WHAT THE EXERCISE ASKS: The reply should contain all the data below, repeated exactly, and none of the images.

DATA SEGMENT:
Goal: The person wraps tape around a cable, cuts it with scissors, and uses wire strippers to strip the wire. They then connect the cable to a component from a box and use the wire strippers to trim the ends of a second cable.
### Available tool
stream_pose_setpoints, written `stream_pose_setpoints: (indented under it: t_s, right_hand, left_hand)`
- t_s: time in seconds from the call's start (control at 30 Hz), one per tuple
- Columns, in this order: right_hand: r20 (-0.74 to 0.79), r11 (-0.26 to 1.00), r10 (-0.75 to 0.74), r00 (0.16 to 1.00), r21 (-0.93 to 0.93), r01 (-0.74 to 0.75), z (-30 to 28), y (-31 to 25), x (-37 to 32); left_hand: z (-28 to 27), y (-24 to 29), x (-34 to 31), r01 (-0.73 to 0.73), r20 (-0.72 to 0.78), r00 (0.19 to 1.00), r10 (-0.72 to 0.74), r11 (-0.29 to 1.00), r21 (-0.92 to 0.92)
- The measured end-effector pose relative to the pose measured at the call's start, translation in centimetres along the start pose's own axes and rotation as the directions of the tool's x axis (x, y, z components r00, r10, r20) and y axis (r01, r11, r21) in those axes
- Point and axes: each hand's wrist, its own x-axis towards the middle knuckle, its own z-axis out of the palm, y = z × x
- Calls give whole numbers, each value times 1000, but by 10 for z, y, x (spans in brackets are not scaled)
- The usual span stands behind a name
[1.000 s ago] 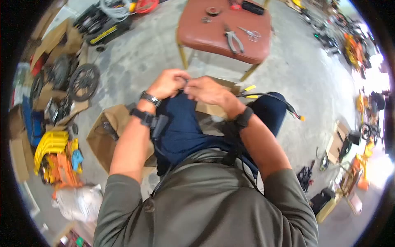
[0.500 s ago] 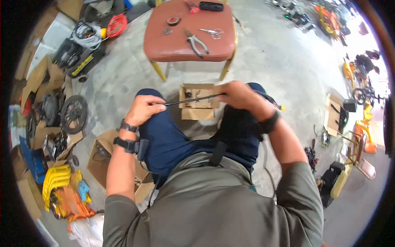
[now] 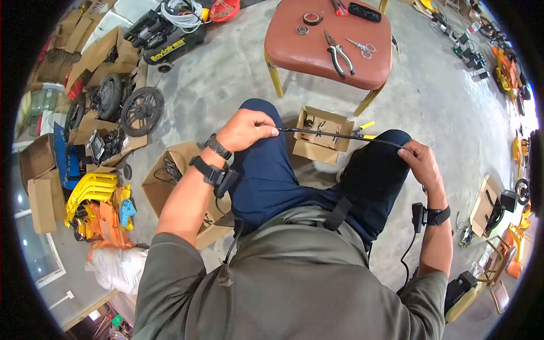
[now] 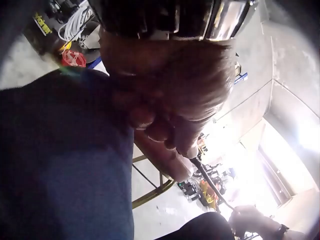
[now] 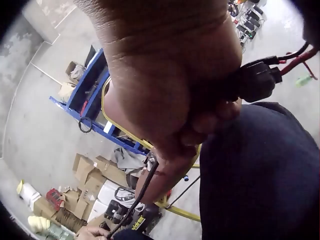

REPLY TO THE TASK:
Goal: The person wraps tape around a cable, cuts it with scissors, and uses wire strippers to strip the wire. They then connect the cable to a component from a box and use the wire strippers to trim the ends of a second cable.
### Available tool
stream_pose_setpoints, written `stream_pose_setpoints: (indented under it: t_s, right_hand, left_hand)`
- t_s: time in seconds from the call's start (control at 30 Hz), one per tuple
- Columns, in this order: right_hand: r20 (-0.74 to 0.79), r11 (-0.26 to 1.00), r10 (-0.75 to 0.74), r00 (0.16 to 1.00), r21 (-0.93 to 0.93), r01 (-0.74 to 0.75), z (-30 to 28), y (-31 to 25), x (-37 to 32); left_hand: z (-28 to 27), y (-24 to 29), x (-34 to 31), r01 (-0.73 to 0.73), r20 (-0.72 to 0.78), r00 (0.19 to 1.00), r10 (-0.72 to 0.74), r11 (-0.29 to 1.00), r21 (-0.92 to 0.92)
- The measured end-effector pose relative to the pose measured at the call's start, translation in centimetres along the start pose's own axes and rotation as the directions of the tool's x axis (x, y, z components r00, r10, r20) and y axis (r01, r11, r21) in those axes
- Point and axes: each hand's wrist, its own x-axis towards the middle knuckle, its own z-axis out of the palm, y = z × x
- Calls give whole numbers, each value times 1000, but by 10 for z, y, x (spans in brackets are not scaled)
- The usual span stands behind a name
[1.000 s ago] 
[0.500 s ago] 
[now] 
[now] 
[now] 

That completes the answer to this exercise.